> Brief: This exercise calls for copying every line below that holds the word "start".

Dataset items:
☆ ☆ ☆ ☆ ☆

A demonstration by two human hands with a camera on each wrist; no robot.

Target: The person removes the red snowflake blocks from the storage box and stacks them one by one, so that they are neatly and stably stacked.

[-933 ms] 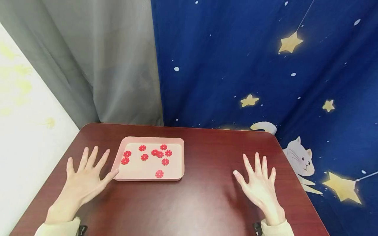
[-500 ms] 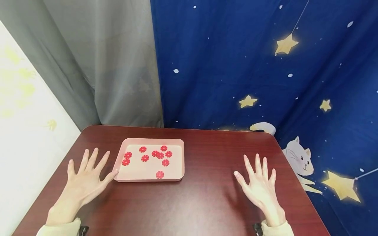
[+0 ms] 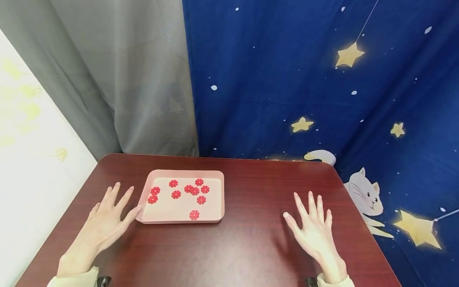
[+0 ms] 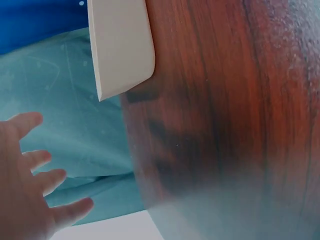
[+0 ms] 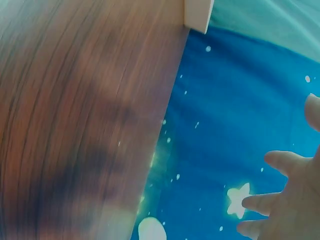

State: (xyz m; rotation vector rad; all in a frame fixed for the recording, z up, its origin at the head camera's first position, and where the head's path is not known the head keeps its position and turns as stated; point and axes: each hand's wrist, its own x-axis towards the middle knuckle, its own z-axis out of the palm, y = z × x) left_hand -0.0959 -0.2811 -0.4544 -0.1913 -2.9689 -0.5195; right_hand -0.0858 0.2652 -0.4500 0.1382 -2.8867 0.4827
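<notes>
My left hand [image 3: 105, 221] hovers over the table with its fingers spread and nothing in it. Its thumb tip is at the left edge of a shallow pink tray [image 3: 172, 221]; whether it touches cannot be made out. Inside the tray lie several red notched discs, flower-like in outline, among them one disc [image 3: 194, 215] near the front wall and a touching pair, including this disc [image 3: 152, 199], at the left. Far to the right of the tray, my right hand [image 3: 315, 235] is held over the table, fingers extended and holding nothing. Both wrist views show the hands' fingers apart from the tray.
The brown wooden table [image 3: 251, 239] has rounded back corners. Behind it hang a grey curtain [image 3: 154, 79] and a blue curtain [image 3: 258, 79] printed with stars and a cat. A white surface [image 3: 36, 159] borders the left side.
My left hand's fingers have drawn closer together and turned slightly toward the tray. The right hand has shifted very little. The tray and discs stay in place on the table.
</notes>
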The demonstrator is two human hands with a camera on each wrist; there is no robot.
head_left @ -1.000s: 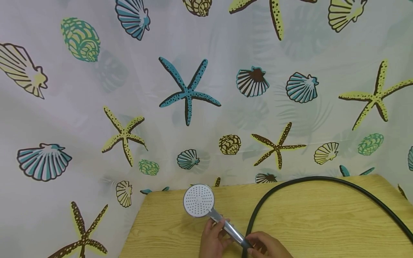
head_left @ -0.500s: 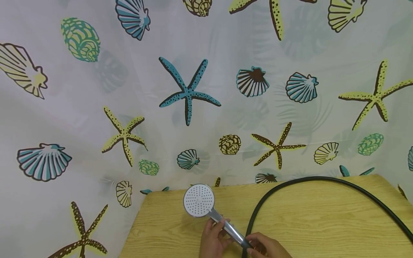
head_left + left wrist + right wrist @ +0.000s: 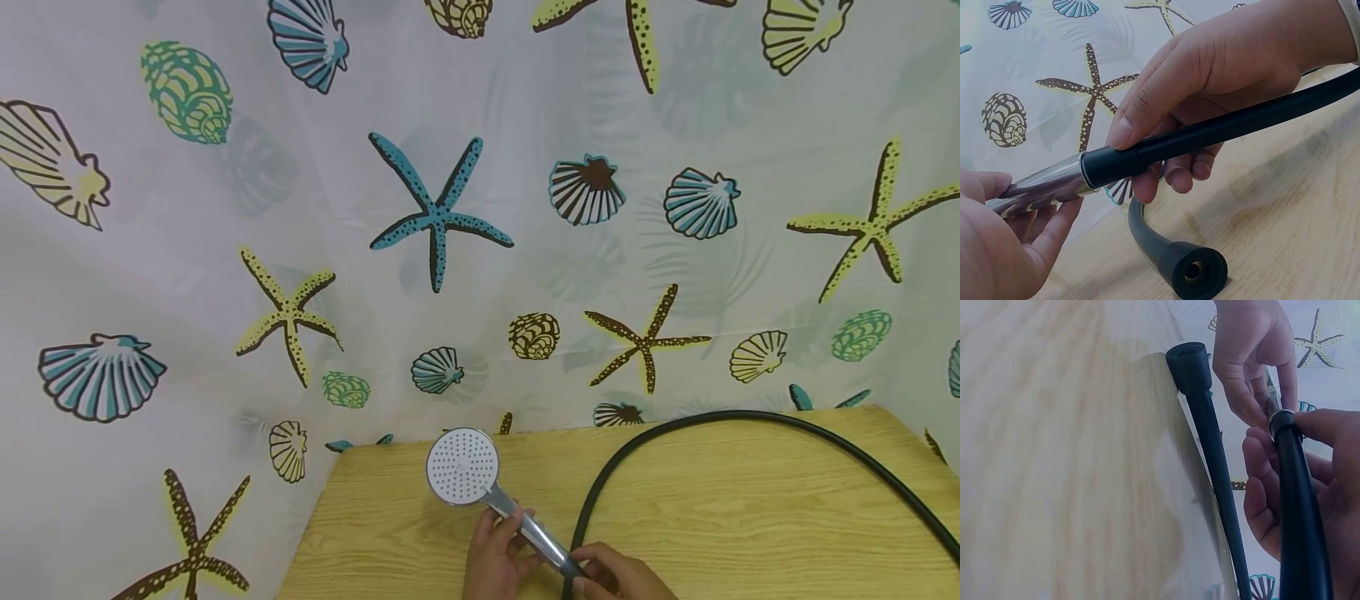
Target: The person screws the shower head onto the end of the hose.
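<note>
My left hand (image 3: 495, 554) holds a chrome shower head (image 3: 461, 467) by its handle. Its white, dotted spray face is turned up toward the head camera. At the handle's lower end, my right hand (image 3: 626, 571) pinches the black connector (image 3: 1113, 164) of a shower hose (image 3: 1229, 128) between thumb and fingers. In the left wrist view the connector sits right against the metal collar of the handle (image 3: 1054, 178), in line with it. The hose's other end, a flared black fitting (image 3: 1200, 272) with a round opening, lies by the tabletop below my right hand.
A wood-grain table (image 3: 397, 517) lies under both hands. The black hose (image 3: 738, 414) arcs across its back right part and runs off the right side. Behind and beside the table hangs a white curtain (image 3: 517, 100) printed with shells and starfish.
My right hand has shifted very slightly left at the connector. My left hand, the shower head and the hose's arc stay where they were.
</note>
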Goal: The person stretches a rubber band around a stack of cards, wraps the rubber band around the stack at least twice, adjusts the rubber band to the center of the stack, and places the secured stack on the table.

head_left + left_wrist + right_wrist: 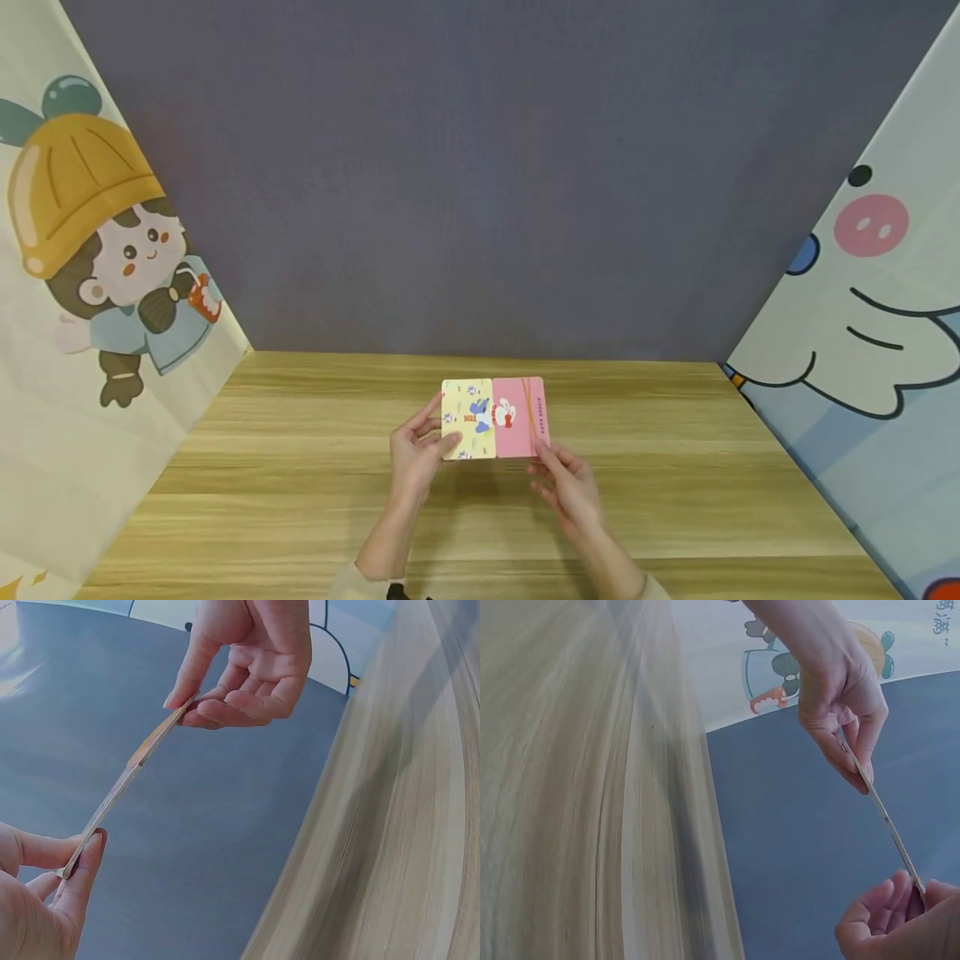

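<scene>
From the left, we see the left hand's [412, 457] grip pinching the yellow end of a flat booklet [494, 419], held above the desk [300, 471]; its long axis runs rightward to the pink end, where the right hand [573, 492] pinches the near corner, both 2 hands about equally close.
</scene>
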### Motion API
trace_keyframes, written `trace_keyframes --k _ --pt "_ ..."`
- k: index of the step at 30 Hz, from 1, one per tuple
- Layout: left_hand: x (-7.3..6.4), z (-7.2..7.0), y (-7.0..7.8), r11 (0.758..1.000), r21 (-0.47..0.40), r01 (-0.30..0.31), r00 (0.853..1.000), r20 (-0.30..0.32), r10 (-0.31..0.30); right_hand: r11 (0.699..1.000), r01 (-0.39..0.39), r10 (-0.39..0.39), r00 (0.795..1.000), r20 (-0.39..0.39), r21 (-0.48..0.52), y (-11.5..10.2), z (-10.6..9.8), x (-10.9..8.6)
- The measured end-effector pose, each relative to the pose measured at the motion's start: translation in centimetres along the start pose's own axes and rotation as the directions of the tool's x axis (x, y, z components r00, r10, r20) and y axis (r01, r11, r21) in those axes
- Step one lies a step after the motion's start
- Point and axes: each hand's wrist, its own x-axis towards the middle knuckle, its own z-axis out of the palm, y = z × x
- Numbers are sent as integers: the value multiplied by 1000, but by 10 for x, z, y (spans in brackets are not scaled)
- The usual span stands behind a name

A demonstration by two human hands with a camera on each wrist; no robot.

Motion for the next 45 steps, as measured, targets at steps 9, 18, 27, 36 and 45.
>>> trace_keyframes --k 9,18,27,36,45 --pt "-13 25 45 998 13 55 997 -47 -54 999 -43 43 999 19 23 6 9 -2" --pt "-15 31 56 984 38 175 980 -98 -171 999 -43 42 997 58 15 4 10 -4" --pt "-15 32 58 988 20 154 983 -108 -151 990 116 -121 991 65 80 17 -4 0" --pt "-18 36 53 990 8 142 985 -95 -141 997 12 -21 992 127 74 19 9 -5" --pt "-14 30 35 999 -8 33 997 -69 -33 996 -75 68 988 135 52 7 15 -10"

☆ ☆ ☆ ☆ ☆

> Solution to this problem:
- The measured end-effector pose, each relative to the pose measured at the motion's start: translation in centimetres along the start pose's own axes and rotation as the directions of the tool's x axis (x, y, z components r00, r10, r20) and y axis (r01, r11, r21) in those axes
- Step one lies a step after the motion's start

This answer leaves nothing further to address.